The calculation results are arranged as follows: China Cargo Airlines: 0.634, SF Airlines: 0.506, China Post Airlines: 0.410, Jinpeng Airlines: 0.382, Yuantong Airlines: 0.222, Longhao Airlines: 0.221.

Mature Stage.

When the ratio is 2:1, it is the growth stage of the airline. And the weight is recalculated, as shown in Table 9 below.

Table 9. The weight of each indicator when the ratio is 2:1

The calculation results are arranged as follows: China Cargo Airlines: 0.719, SF Airlines: 0.628, China Post Airlines: 0.568, Jinpeng Airlines: 0.451, Yuantong Airlines: 0.275, Longhao Airlines: 0.273.

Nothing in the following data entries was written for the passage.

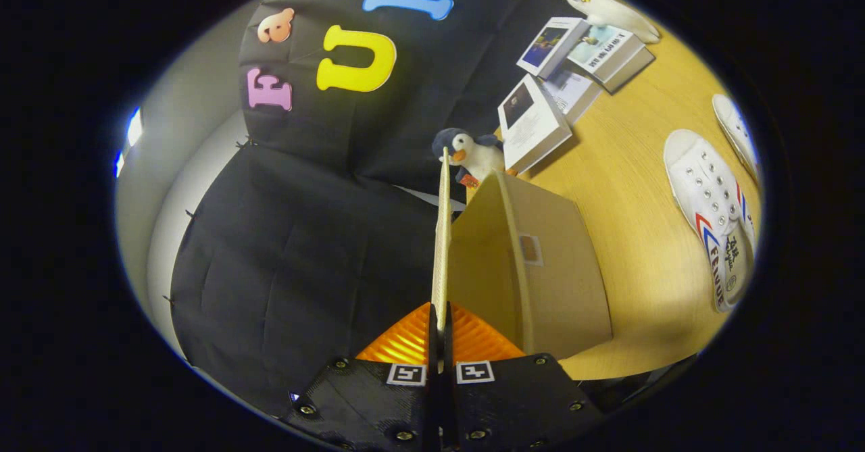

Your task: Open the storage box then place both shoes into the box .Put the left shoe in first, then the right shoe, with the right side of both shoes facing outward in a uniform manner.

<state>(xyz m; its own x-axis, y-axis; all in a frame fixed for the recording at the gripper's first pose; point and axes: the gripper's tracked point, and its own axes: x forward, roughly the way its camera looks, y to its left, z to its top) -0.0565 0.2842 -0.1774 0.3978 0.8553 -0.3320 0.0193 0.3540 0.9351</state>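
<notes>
Pinching the thin edge of the lid (442,236), the claw (439,344) is closed on it, both fingers pressed flat so the flap can be swung up. Just beside it, the storage box (540,269) is seen on the table (628,188), partly opened. Farther off, two white shoes (709,215) are laid side by side, awaiting loading. Beyond, a toy penguin (470,151) and books (574,67) are kept clear.

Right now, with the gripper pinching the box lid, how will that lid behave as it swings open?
The lid looks like thin cardboard seen edge-on, so probably light and a bit bendy. The gripper holds just one edge, so it might twist or slip. The box looks light too, and may shift on the table.
</notes>
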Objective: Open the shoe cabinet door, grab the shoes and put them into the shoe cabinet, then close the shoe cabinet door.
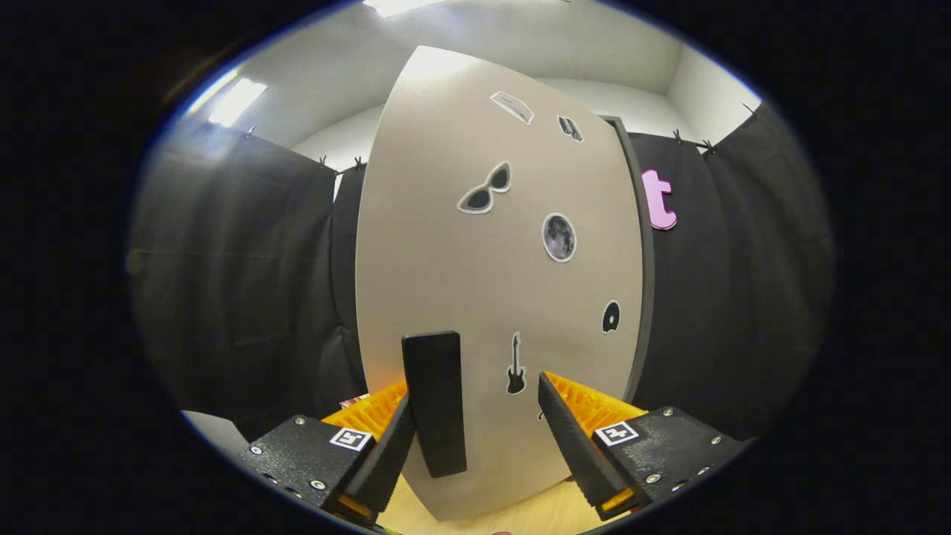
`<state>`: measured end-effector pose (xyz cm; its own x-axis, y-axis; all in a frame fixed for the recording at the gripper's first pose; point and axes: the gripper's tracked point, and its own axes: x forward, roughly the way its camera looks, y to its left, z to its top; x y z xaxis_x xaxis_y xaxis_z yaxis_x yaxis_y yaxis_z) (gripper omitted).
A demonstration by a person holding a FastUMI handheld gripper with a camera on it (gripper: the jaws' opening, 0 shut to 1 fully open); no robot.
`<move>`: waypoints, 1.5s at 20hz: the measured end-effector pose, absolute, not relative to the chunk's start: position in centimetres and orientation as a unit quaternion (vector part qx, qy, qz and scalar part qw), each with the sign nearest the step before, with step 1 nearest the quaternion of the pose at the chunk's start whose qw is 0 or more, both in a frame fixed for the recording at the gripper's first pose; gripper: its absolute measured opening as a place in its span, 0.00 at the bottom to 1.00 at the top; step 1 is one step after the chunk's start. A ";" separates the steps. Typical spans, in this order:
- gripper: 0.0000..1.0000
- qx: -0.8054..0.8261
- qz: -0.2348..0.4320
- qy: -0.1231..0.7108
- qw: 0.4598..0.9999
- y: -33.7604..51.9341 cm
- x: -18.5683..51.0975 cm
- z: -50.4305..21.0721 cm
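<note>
Gripper [475,438] is spread wide right now, fingers apart and holding nothing. The door's black handle [435,401] sits between them, tucked right up against the left finger [386,453], maybe touching it, hard to say. The right finger [576,446] is well clear of it.

So I'm on step one, opening the shoe cabinet door [498,297]. The door stands dead ahead at 12 o'clock, upright on the pale wooden surface [520,516], its face towards me, a bunch of stickers [559,237] scattered over it from 12 round to 2 o'clock. Can't tell whether it's cracked open yet or fully shut.

The handle is a flat bar with its long axis running up and down, tilted just a touch, top end toward 12 and bottom toward 6.

My guess for the next move: nudge over toward 9 o'clock so the handle is centred, then squeeze both fingers onto it across its narrow width and pull. As it stands, closing would drag it off-centre.
</note>
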<state>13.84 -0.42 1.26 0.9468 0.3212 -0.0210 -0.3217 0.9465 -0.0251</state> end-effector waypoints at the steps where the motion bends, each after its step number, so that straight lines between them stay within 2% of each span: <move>1: 0.94 -0.016 0.160 0.007 0.987 0.1 14.4 1.3; 30: 0.94 -0.013 0.064 -0.008 0.998 9.0 27.7 0.4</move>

According to the above three tables, the results of each index under different weights are different. No matter at any stage, China Cargo Airlines and SF Airlines have outstanding performance, while China Post Airlines has caught up from behind. The results of growth and maturity stages are consistent with those of TOPSIS method.

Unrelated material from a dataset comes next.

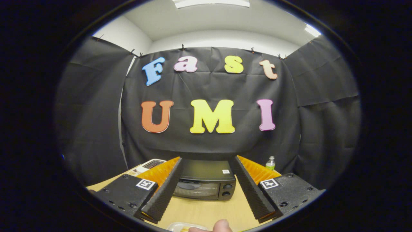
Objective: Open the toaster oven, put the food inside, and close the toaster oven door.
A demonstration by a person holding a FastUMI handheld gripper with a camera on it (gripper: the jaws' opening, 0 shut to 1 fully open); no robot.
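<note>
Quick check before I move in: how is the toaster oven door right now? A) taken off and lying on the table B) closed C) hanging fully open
B: the toaster oven beyond the open gripper shows its glass door upright and flush against the front, beside the knobs.

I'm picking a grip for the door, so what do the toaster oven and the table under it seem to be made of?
Toaster oven: dark body, likely painted metal with a soft sheen; its door looks like glass, given the reflections. Table: pale wood-look top, matte, possibly laminate. The gripper has its fingers open, with the oven beyond them.
</note>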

5 Conclusions and Recommendations

5.1 Conclusions

This paper uses network topology index and economic index to evaluate the current situation and development potential of the network, so as to effectively evaluate different freight airlines in China. From the analysis of network topology index, it is concluded that each airline has its own different characteristics, merit and demerit. China Cargo Airlines has the most connected cities and has the greatest advantages. It also performs well in terms of flight density and network accessibility. Sf Airlines has a large number of navigable cities, and the flight density of its routes is good, but poor network accessibility and inconvenient transfer. Although China Post Airlines does not connect so many cities and has poor transit performance, the density of routes between the cities and airports that have already been connected is high, and the network connectivity is good. Jinpeng Airlines, Longhao Airlines and Yuantong Airlines are all connected to a relatively small number of airports. The network density of Longhao Airlines and Yuantong Airlines is general, but the network connectivity is not good. On the contrary, Jinpeng Airlines has the worst network density, but the connectivity is good, and the traffic between the two nodes is convenient. From the perspective of economic indicators, each airline has its own advantages and disadvantages, and only Longhao Airlines and Yuantong Airlines are relatively average.

5.2 Recommendations

  1. 1.

    Cargo airlines should reasonably divide their development stages. The development focus of different development stages is different. In the initial stage, attention is paid to market development based on freight turnover and increasing the number of aircraft to improve the ability of market supply capabilities. In the mature stage, attention is paid to connotative development, that is, the optimization of existing route network. In the growth stage, it is necessary to redevelop route network optimization, expand the market and increase market supply. Only in this way can we be in a relatively leading position in the market.

  2. 2.

    Cargo Airlines reasonably determine benchmarking enterprises in different stages. In the initial stage, China Cargo Airlines, SF Airlines and Jinpeng Airlines should be the benchmark enterprises, and in the growth and maturity stages, China Cargo Airlines, SF Airlines and China Postal Airlines should be the benchmark enterprises.

  3. 3.

    When introducing air cargo enterprises to establish bases, local governments should comprehensively consider the current network of air cargo enterprises and the economic indicators affecting the future network development. Under controllable conditions, the economic indicators affecting the future development of air cargo network should be the key factors to be considered.